This macro study is the second to be published by Minority Rights Group International (MRG) under the Minority Rights and Development programme. It is the outcome of over a year of background research, field research and community consultations conducted by MRG's Philippine partner organization, Kalipunan ng mga Katutubong Mamamayan ng Pilipinas (KAMP). The process of undertaking the research was challenging and demanding, which led KAMP into new areas of work but strengthened their links with their constituency.
Development-related conflict is usually thought of as being related to inter-community inequalities of resource distribution. This study looks at a more complex scenario, where exploitation of the resources of indigenous communities generates conflict on a range of levels: intra-community, inter-community and between the community and the corporations. The effects are damaging and long-lasting.
Corporations, as non-state actors, are difficult to call to account in international law. States are the signatories of United Nations (UN) conventions and other treaties, and, while corporations operate under the jurisdiction of national legal systems, often they escape censure due to their economic or political power, as they threaten states with relocation elsewhere or lobby to ensure that the regulatory framework is not too stringent. This situation must change. Under the Universal Declaration of Human Rights, private corporations, as organs of society, are required to promote respect for human rights and freedoms and "to secure their universal and effective recognition and observance".
The recommendations of this study stipulate that governments should assume their responsibility to regulate the activities of corporations in the interests of their peoples.

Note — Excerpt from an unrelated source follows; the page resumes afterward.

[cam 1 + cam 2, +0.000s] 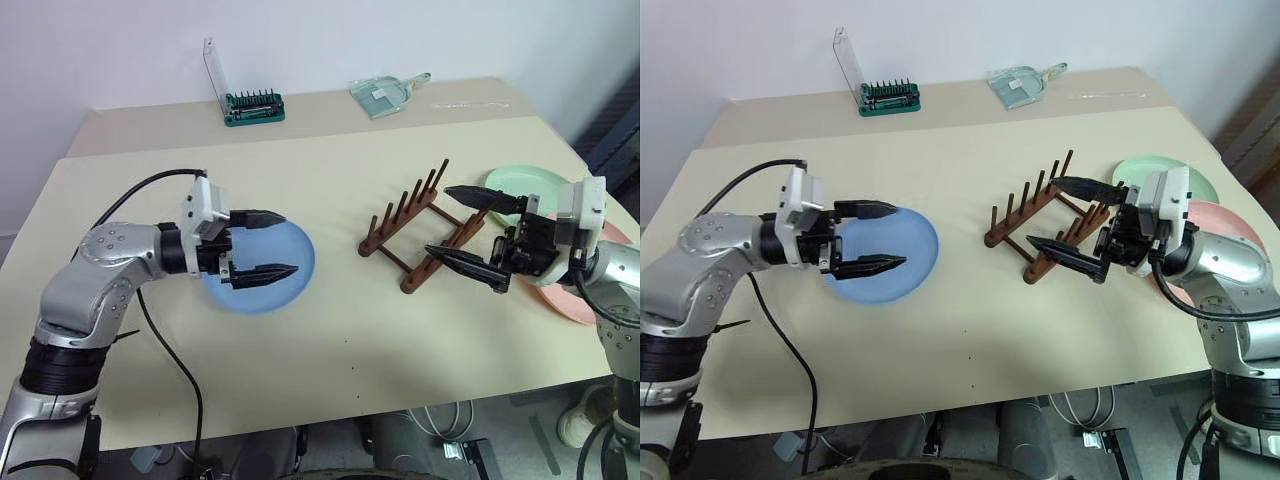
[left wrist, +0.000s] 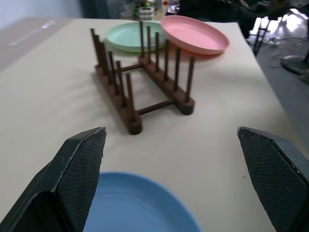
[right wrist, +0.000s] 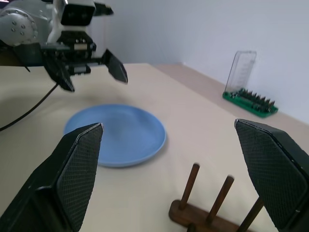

Genuine consultation with national minorities and indigenous peoples is advocated and a key recommendation calls for the full participation of indigenous communities in the decisions on the development projects that affect them. Together, these recommendations can work towards a significant change in indigenous communities' experience of development.
The indigenous peoples of the Philippines
The Philippines is a mountainous archipelago of approximately 30 million ha. It comprises 7,100 islands grouped into three regions: Luzon, Visayas and Mindanao. With a total population of 75 million, the country is home to around 42 indigenous peoples who make up approximately 10-12 per cent of the population.
1 Strictly speaking, all Filipinos born in the Philippines can be considered indigenous, as they all belong to a particular ethnic group, each with its traditional territory. Colonialism in the Philippines did not take the form of establishing "white settlements'" and turning the original inhabitants into minorities, as in North America. Colonization in the Philippines was carried out by a centralized politico-military government which asserted sovereignty over small communities.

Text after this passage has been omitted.